Even if no Modeling requirements make it into any YAML-LD spec, this git repo could serve as a "meeting place" for people working on these topics, potentially resulting in some unification.
This was discussed during today's call: https://json-ld.org/minutes/2022-06-22/.
Another polyglot example: ShExC/ShExJ/ShExR. YAML representations (ShExY?) assume that json2yaml covers the subset of JSON needed by ShExJ, i.e. JSON with arrays and objects with ASCII keys.
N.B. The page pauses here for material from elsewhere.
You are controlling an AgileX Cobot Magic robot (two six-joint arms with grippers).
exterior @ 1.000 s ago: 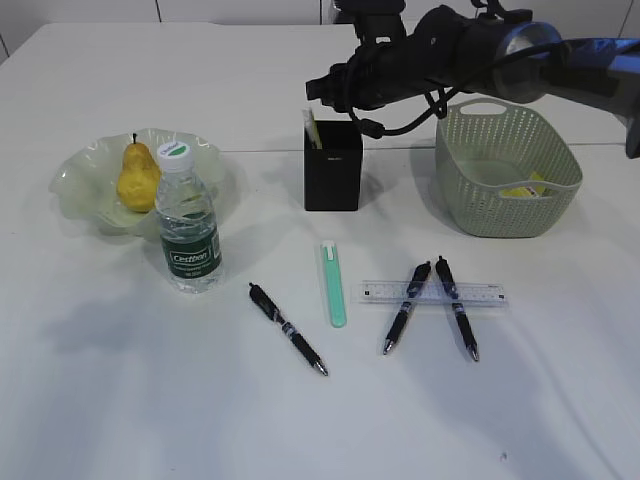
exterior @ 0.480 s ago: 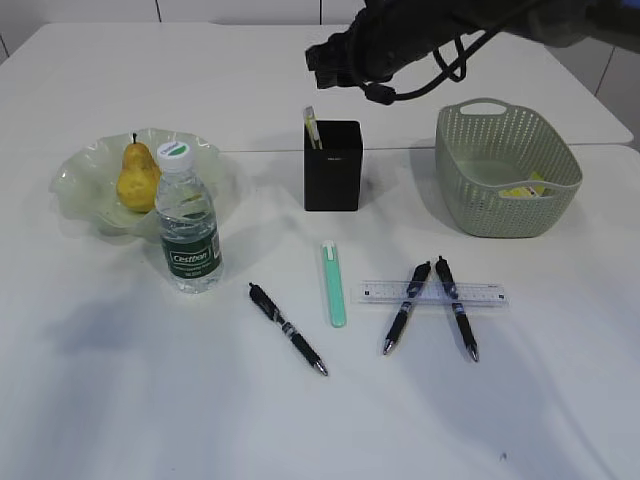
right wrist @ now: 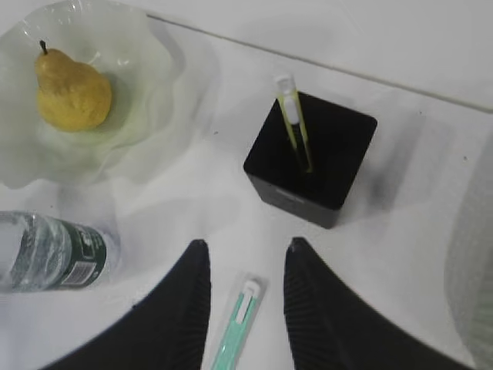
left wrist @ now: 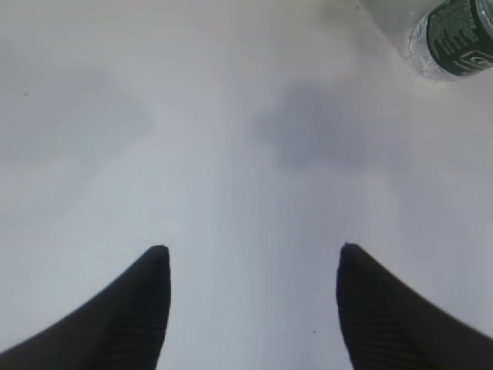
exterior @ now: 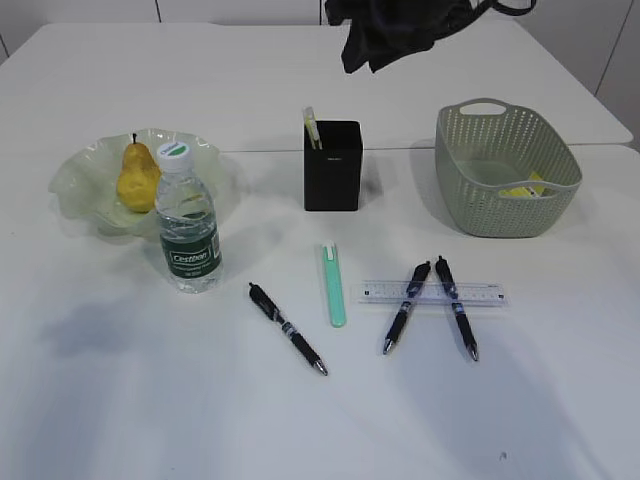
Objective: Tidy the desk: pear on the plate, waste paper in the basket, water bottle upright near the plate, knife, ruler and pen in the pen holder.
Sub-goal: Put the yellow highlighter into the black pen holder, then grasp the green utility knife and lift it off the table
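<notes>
The yellow pear (exterior: 138, 178) lies in the green plate (exterior: 85, 200), and the water bottle (exterior: 188, 225) stands upright beside it. The waste paper (exterior: 525, 188) lies in the basket (exterior: 505, 215). A slim yellow stick (exterior: 312, 128) stands in the black pen holder (exterior: 332, 170). On the table lie the green knife (exterior: 333, 285), the clear ruler (exterior: 485, 294) and three black pens (exterior: 287, 329) (exterior: 407, 307) (exterior: 456, 307). My right gripper (right wrist: 246, 247) hangs open and empty, high above the knife (right wrist: 239, 320) and pen holder (right wrist: 312, 158). My left gripper (left wrist: 253, 250) is open over bare table.
Two pens cross over the ruler. My right arm (exterior: 395, 30) fills the top edge of the exterior view behind the pen holder. The bottle's base (left wrist: 454, 38) shows at the top right of the left wrist view. A table seam runs behind the plate and holder.
My right arm has risen and drawn back from just above the pen holder toward the top of the exterior view. Nothing on the table has moved.
</notes>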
On the topic of semantic polyglot mechanisms (i.e. not dependent upon syntactic, "irrelevant" idiosyncrasies), I'd like to add Target Vocabulary Maps as a reference. It is focused upon a simpler way of getting data using "Ontology A" into data using "Ontology B" than using OWL reasoners. This mechanism instead maps the used terms from A to B, taking some variances such as granularity into account.
The relevance here is mostly about contrast: TVMs should have nothing to do with syntax, but the form and meaning of the information expressed. Wherein, I'd suggest, lie the real and hard problems of interoperability.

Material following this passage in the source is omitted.